Just over a year ago, OpenAI, an artificial intelligence company based in San Francisco, amazed the world by demonstrating a significant advancement in computer-generated natural-language sentences. Not only could the computers complete sentences and answer questions, but they could also generate lengthy passages of text that closely resembled human writing.
The latest work from the OpenAI team, known as GPT-3, indicates the evolution of their thinking. This new creation, developed by some of the same authors as the previous version, including Alec Radford and Ilya Sutskever, along with collaborators from Johns Hopkins University, boasts additional features and improvements.
GPT-3 is now an immensely powerful language model, capable of digesting and analyzing two orders of magnitude more text compared to its predecessor.
While the focus has been on scaling up the power of language models, the OpenAI team acknowledges that there may be limits to this approach. Merely increasing the model's computational capabilities and feeding it more text may not guarantee better results. This recognition is a notable admission within a paper that primarily celebrates the achievement of utilizing more computing power to address problems.
To fully appreciate the significance of the authors' conclusion, it is necessary to understand the context. OpenAI's language model research has followed a steady progression, with each iteration becoming more successful as the technology grew in size.
The original GPT and its successor, GPT-2, were adaptations of a model called the Transformer, which was initially developed by Google in 2017. The Transformer employed attention mechanisms to calculate the probability of word appearance based on surrounding words. OpenAI drew attention when it decided against releasing the source code for the largest version of GPT-2, citing concerns about potential misuse and dissemination of fake news.
The new paper takes GPT to the next level by further increasing its size. The largest version of GPT-2 consisted of 1.5 billion parameters, while GPT-3 boasts a staggering 175 billion parameters. Parameters in a neural network control the weighting of data, giving prominence to certain aspects and shaping the network's learned perspective.
Increased parameter weights have consistently produced impressive benchmark results for the GPT family of programs, as well as other Transformer derivatives like Google's BERT. Despite criticism suggesting that these language models lack a deep understanding of language, their exceptional performance on tests remains significant.

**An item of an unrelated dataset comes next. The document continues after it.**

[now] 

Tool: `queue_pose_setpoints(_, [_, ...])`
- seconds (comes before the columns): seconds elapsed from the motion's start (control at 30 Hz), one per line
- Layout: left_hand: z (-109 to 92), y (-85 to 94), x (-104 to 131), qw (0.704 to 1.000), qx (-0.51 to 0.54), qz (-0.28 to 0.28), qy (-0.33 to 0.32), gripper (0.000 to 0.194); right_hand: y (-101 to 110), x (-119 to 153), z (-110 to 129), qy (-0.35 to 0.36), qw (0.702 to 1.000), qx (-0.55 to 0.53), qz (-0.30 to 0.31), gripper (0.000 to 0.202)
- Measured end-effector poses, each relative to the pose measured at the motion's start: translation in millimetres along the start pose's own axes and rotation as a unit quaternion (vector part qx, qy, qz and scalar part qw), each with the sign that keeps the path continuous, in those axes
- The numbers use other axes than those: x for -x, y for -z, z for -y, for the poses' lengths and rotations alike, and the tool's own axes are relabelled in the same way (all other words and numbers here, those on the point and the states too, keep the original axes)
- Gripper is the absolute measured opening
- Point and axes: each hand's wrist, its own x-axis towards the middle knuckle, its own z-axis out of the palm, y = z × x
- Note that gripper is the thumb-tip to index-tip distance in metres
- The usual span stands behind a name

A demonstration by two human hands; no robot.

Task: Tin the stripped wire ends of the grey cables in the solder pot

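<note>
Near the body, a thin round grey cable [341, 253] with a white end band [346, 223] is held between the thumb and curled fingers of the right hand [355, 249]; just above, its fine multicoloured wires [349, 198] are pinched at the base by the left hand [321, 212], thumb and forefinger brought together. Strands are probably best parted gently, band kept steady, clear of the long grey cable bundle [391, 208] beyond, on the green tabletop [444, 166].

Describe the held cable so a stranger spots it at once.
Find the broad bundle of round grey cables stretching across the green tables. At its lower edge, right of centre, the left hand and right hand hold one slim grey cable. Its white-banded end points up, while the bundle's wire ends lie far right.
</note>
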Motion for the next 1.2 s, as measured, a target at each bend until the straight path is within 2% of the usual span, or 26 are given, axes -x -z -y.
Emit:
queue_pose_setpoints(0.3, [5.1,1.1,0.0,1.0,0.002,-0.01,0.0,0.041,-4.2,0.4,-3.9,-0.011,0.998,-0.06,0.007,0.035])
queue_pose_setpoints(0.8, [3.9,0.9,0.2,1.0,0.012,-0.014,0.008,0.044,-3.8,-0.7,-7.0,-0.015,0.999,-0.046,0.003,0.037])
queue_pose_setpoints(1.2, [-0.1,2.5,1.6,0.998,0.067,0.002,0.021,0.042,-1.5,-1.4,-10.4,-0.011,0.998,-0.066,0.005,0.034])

GPT-3 represents quantitative progress, leveraging the massive Common Crawl dataset, which comprises nearly a trillion words scraped from the web, for training. With 175 billion parameters, GPT-3 achieves what the authors refer to as "meta-learning." This means that the GPT neural network can perform tasks such as sentence completion without requiring specific re-training. Given an example of an incomplete sentence and its completed counterpart, GPT-3 can effectively complete any given incomplete sentence.
GPT-3's ability to achieve this level of performance with a single prompt surpasses that of fine-tuned Transformer versions tailored to specific tasks. Thus, GPT-3 demonstrates the triumph of overarching generality. By exposing it to an extensive body of text, its parameter weights become ideal, enabling it to perform remarkably well across various specific tasks without further development.
However, the conclusion of the new paper reveals some shortcomings. Despite notable improvements compared to GPT-2, GPT-3 still exhibits weaknesses. For instance, it struggles to achieve significant accuracy in Adversarial NLI, a test that assesses a program's ability to determine the relationship between two sentences. The authors acknowledge that GPT-3's performance in such tasks is only slightly better than chance, and they are uncertain as to why these limitations persist despite the increased computational power.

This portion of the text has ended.